▶ **TASK TO CARRY OUT**
The answer should hold only the lines from the beginning of the listing below to the line containing "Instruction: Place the", both included, with every picture left out.

▶ **SOURCE MATERIAL**
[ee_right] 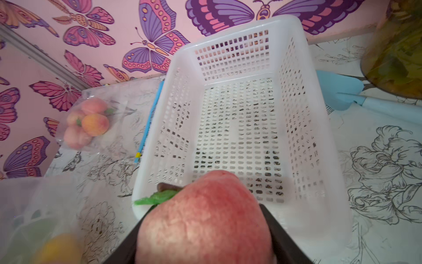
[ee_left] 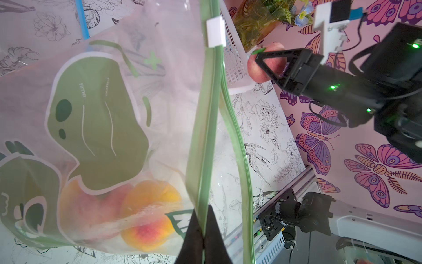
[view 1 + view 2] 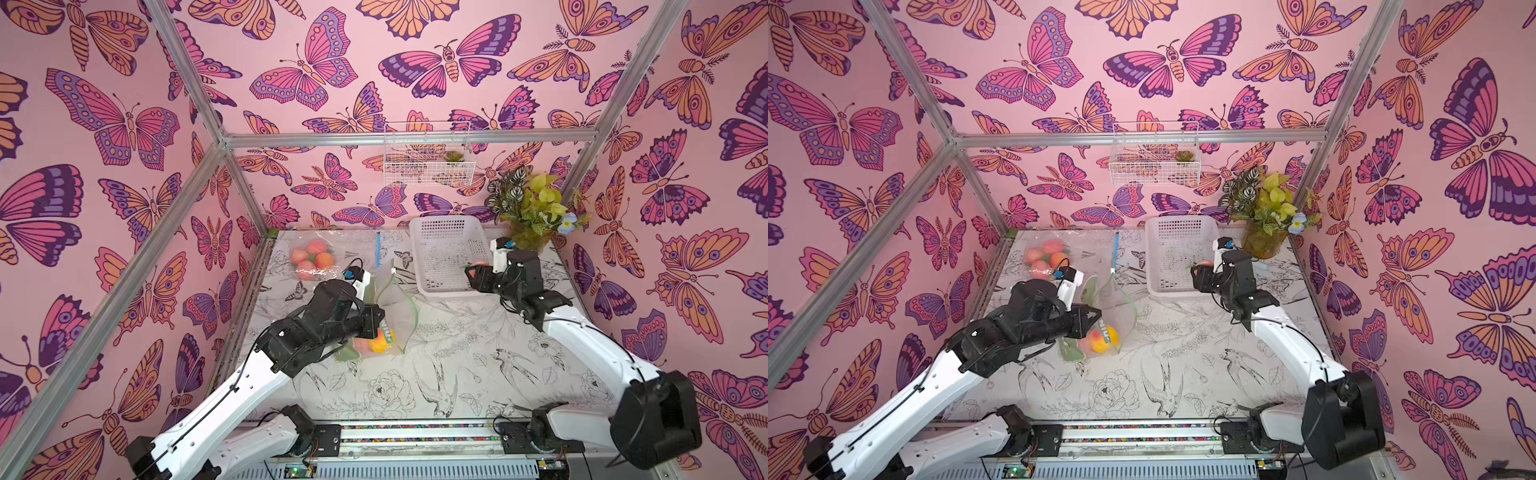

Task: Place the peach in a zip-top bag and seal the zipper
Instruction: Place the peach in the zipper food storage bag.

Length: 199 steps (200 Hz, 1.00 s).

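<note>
The peach (image 1: 205,219) is round and rosy pink, mottled with paler patches, with a brown stem and a bright green leaf at its top. The right claw (image 3: 473,271) grips it, one black finger on each side, and holds it off the table (image 3: 457,365) over the near side of the white basket (image 1: 228,57), at the far right of the scene. To its left the left claw (image 2: 202,224) is pinched tight on one green zipper strip (image 2: 205,128) of the bag (image 2: 102,114), holding it up at mid table. The bag is frosted clear plastic with dark green printed shapes. Its two strips stand apart, so the mouth gapes, and a white slider (image 2: 215,32) sits at the far end. Other peaches (image 2: 148,201), pink and orange-yellow, lie at its bottom. A second clear bag (image 3: 309,257) of peaches rests at the far left.
</note>
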### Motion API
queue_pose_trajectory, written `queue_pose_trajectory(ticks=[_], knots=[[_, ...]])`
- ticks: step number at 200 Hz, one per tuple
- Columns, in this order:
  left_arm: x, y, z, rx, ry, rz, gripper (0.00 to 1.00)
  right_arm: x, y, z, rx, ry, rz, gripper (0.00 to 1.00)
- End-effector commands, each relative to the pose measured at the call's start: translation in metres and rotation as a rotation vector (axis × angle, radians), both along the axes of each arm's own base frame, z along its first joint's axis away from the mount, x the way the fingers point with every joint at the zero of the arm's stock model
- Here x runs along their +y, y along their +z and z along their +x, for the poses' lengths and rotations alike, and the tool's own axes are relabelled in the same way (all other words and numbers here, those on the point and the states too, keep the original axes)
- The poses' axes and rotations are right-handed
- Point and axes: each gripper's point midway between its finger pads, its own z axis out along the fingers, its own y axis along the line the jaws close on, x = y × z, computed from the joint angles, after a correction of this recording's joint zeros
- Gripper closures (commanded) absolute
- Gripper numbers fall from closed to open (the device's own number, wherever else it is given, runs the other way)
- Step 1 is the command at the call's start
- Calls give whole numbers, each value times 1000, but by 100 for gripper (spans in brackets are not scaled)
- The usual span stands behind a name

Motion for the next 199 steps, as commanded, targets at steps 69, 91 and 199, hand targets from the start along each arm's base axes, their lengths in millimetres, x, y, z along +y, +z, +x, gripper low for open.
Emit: queue_pose_trajectory(ticks=[69,91,199], knots=[[-15,-9,6,20,-40,-22,100,69,42,-95,-70,299,116,47],[-17,-11,7,28,-43,-26,100,92,49,-106,-90,382,135,46],[-26,-15,8,50,-72,-36,100,169,63,-137,-100,632,139,46]])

▶ **TASK RESULT**
[ee_right] 
[ee_left] 
[view 1 + view 2] 

Task: Place the peach in a zip-top bag and seal the zipper
Instruction: Place the peach in the zipper food storage bag.

What is written here forms the complete answer.